> **Assigned task**
For each line of the data below that includes the string "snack", count one, and answer with the sum only.

> **Exercise data**
----------------
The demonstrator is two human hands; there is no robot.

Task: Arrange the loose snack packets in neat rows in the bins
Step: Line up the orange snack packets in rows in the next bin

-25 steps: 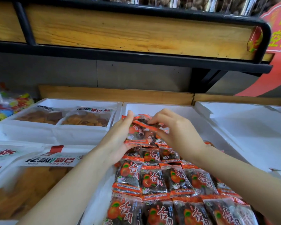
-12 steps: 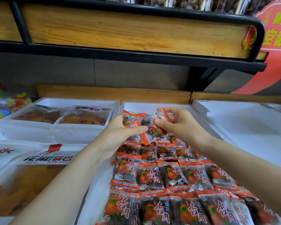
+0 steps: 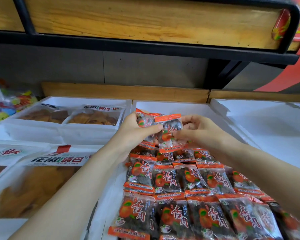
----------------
> **Answer area**
2